The necessity for President Nana Akufo-Addo to commission an urgent forensic audit of all the about 249 employees recruited by the OSP under Kissi Agyebeng so that the President does not leave behind an OSP programmed to be politically partisan after the end of his tenure of office has been demonstrated. This will put to rest the intelligence on the over twenty of Cromwell Gray LLP/Tiger Eye PI employees recruited as staff of the OSP and forming part of the over eighty recruits placed under the Strategy, Research, and Communications Division under Samuel Appiah Darko, who until recently was with Cromwell Gray LLP and lawyer with Kissi Agyebeng for Anas Aremeyaw Anas of the same law firm.
This discourse has also clarified and acknowledged the role of President Akufo-Addo in getting the OSP to the unblemished stage at which the founding Special Prosecutor resigned from office on account of the Agyapa Royalties Transactions Report to depoliticize the attempts by certain elements within the political elite, particularly by some young persons turned leading members of the NDC over night to create the impression that the President was of no assistance to the actualization of the objectives of the OSP. I have contended that it is dishonourable and immoral for such young persons to seek to score cheap political points in anticipation of future political appointments and to support the roguish operations of Kissi Agyebeng as the Special Prosecutor who has involved the OSP in public procurement malpractices, supervising pervasive corruption including staff recruitment corruption into the OSP, and scandalizing the administration of justice to undermine the political system established under the 1992 Constitution.
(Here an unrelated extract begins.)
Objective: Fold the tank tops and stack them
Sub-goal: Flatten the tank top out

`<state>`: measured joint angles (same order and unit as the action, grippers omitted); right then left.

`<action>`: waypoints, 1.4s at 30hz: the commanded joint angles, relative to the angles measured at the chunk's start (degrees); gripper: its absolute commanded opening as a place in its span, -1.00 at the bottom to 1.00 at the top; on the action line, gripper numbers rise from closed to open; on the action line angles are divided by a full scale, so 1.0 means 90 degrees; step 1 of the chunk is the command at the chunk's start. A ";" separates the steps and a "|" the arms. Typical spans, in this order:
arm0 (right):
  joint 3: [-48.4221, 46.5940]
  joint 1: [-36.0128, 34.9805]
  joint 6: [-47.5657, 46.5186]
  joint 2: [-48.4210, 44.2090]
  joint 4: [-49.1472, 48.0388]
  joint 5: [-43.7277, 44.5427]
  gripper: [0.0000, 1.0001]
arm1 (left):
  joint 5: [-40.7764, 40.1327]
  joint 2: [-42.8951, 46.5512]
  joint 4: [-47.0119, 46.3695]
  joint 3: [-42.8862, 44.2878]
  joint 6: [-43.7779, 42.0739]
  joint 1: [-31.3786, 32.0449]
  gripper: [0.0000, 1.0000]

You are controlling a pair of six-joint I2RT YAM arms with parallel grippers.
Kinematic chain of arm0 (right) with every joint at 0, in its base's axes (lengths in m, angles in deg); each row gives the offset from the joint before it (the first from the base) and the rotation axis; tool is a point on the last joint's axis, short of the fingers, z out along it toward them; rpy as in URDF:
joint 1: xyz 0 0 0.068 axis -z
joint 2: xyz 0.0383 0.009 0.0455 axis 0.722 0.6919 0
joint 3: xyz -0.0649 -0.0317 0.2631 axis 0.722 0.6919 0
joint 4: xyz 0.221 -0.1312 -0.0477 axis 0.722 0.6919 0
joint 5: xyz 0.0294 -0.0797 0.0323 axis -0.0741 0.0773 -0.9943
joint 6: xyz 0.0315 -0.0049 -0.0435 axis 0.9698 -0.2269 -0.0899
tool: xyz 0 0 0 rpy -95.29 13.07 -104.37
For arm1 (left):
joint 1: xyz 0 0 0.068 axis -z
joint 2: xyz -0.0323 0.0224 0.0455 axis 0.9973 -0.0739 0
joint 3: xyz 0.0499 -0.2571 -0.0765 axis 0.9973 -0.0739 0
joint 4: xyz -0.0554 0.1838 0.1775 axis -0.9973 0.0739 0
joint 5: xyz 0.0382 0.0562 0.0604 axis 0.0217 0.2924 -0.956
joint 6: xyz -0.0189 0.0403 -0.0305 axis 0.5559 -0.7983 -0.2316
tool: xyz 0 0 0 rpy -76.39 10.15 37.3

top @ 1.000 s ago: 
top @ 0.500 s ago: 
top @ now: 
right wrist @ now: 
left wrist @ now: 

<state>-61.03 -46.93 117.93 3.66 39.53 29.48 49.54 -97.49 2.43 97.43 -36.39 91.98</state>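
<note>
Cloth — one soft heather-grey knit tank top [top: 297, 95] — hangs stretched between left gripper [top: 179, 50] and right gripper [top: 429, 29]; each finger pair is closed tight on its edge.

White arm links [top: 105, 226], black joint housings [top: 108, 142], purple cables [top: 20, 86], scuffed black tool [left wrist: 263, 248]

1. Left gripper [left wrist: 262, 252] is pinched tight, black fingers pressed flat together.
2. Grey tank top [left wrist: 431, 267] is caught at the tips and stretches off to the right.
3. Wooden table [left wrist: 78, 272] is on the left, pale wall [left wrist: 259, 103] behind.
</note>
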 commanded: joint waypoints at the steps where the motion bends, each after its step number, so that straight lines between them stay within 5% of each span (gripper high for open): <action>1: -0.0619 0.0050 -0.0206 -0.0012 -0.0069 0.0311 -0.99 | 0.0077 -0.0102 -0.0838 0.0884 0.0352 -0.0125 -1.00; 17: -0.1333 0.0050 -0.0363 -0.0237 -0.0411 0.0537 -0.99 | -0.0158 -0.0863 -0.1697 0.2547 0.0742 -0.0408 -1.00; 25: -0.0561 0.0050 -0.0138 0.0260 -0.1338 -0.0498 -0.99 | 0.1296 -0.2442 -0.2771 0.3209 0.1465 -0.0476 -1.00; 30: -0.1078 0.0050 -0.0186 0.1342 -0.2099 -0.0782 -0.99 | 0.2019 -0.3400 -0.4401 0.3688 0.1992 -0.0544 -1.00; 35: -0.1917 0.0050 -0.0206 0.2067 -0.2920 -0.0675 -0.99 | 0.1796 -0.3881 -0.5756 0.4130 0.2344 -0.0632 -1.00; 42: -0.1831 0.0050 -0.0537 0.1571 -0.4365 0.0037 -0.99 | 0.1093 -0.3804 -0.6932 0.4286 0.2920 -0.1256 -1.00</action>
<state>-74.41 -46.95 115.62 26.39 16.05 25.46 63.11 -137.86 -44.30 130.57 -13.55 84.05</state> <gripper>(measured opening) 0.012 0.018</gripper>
The discourse has explained how the President and I discussed the future of the OSP and agreed on 9 January 2018 when he invited me to the Jubilee House to persuade me for nomination and appointment as the founding Special Prosecutor that the OSP will at all times remain an independent and impartial anti-corruption agency above partisan politics which was the reason I accepted to be nominated as the Special Prosecutor for the OSP. The fight against corruption will be lost entirely should Kissi Agyebeng’s supervision of the OSP into a rogue anti-corruption agency in which any sitting government is capable of being blackmailed to overlook corruption within the OSP itself is allowed to fester. The 1992 Constitution and the public interest demands that all patriots rally against the looming eventuality of the private capture of the OSP for continued unlawful purposes.
Martin A. B. K. Amidu
22 December 2023
POSTSCRIPTUM
I had completed writing this discourse before Ghana Web reported on the evening of Friday, 22 December 2023 with its source as starrfm.com.gh that the High Court (Financial and Economic Crimes Division), Accra, presided over by Mr. Justice Nana Brew, had granted the Special Prosecutor one last adjournment upon a plea by the OSP for ‘an adjournment to put his house in order “due to certain developments” which when resolved could affect the outcome of the case before the Court’ in the application it is seeking for an order or orders for the confirmation of the administrative seizure and freezing of the assets and bank accounts of Cecilia Abena Dapaah. This is the case in which the OSP’s petition to the Chief Justice to remove Mr. Justice Twum from hearing the application was refused on grounds of lack of merit on 25 October 2023, and the Supreme Court also dismissed as withdrawn by the OSP its the pending application for certiorari which was unmeritorious on 29 November 2023. The undue delay since 10 October 2023 has entirely been orchestrated by the OSP to frustrate the hearing while touting the pendency of this case also as an achievement. Hopefully the OSP will not at the next adjourned date of 11 January 2024 throw in the towel after frustrating the hearing of his own application since 10 October 2023 or come up with a new trick to delay the hearing of its own application. Time will tell!